### WORK TO BE COMPLETED
Using the material below, count the lines that contain the word "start" and report the number only.

+===+

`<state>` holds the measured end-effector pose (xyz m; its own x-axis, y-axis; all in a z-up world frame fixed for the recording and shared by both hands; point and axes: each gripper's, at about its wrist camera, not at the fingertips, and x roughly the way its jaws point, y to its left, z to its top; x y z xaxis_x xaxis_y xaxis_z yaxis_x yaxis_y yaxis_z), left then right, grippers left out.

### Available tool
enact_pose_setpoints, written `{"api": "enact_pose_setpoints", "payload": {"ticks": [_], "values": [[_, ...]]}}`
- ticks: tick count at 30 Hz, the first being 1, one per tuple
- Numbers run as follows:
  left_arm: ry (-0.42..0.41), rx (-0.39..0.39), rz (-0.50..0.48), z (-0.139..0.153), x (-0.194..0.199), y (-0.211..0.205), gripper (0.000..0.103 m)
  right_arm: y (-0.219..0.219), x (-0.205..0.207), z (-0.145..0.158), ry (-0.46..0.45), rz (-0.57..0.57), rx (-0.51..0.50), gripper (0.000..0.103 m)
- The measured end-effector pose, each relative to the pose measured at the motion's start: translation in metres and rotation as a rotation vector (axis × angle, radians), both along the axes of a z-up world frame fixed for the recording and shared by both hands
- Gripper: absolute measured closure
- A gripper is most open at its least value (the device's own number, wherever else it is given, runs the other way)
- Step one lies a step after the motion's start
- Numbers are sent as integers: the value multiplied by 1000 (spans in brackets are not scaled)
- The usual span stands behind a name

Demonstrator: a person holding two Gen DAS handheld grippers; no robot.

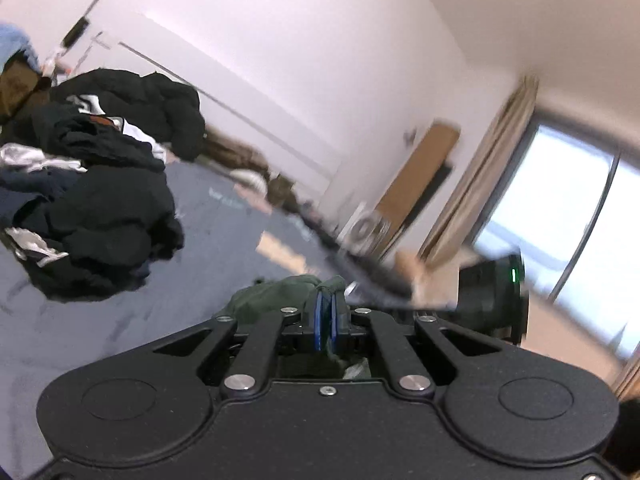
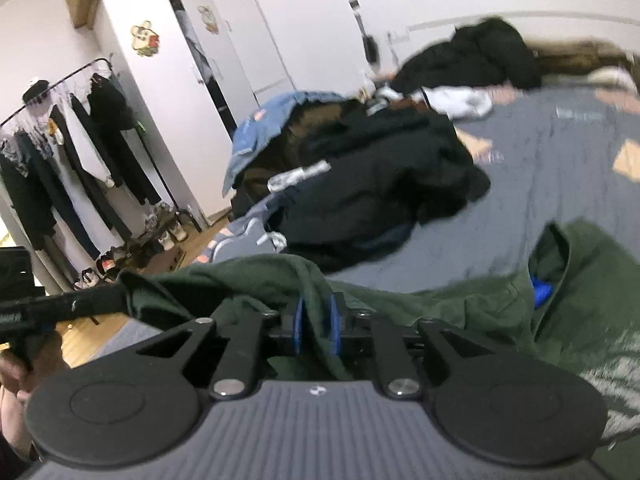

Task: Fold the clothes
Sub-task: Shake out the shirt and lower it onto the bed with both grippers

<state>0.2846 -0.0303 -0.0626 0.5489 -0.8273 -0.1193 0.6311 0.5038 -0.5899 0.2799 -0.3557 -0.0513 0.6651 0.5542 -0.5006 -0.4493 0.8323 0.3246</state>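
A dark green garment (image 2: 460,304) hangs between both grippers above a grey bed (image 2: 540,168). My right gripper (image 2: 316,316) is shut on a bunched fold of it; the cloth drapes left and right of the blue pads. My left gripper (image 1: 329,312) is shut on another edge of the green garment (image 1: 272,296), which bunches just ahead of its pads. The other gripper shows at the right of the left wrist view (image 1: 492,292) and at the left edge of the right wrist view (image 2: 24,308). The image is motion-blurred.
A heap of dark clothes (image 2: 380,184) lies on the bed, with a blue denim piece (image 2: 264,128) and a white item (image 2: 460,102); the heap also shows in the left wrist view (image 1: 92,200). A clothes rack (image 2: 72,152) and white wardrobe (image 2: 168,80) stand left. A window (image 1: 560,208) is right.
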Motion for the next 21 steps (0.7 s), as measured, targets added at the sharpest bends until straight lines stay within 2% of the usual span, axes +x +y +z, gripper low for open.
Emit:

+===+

### WRITTEN REPLY
2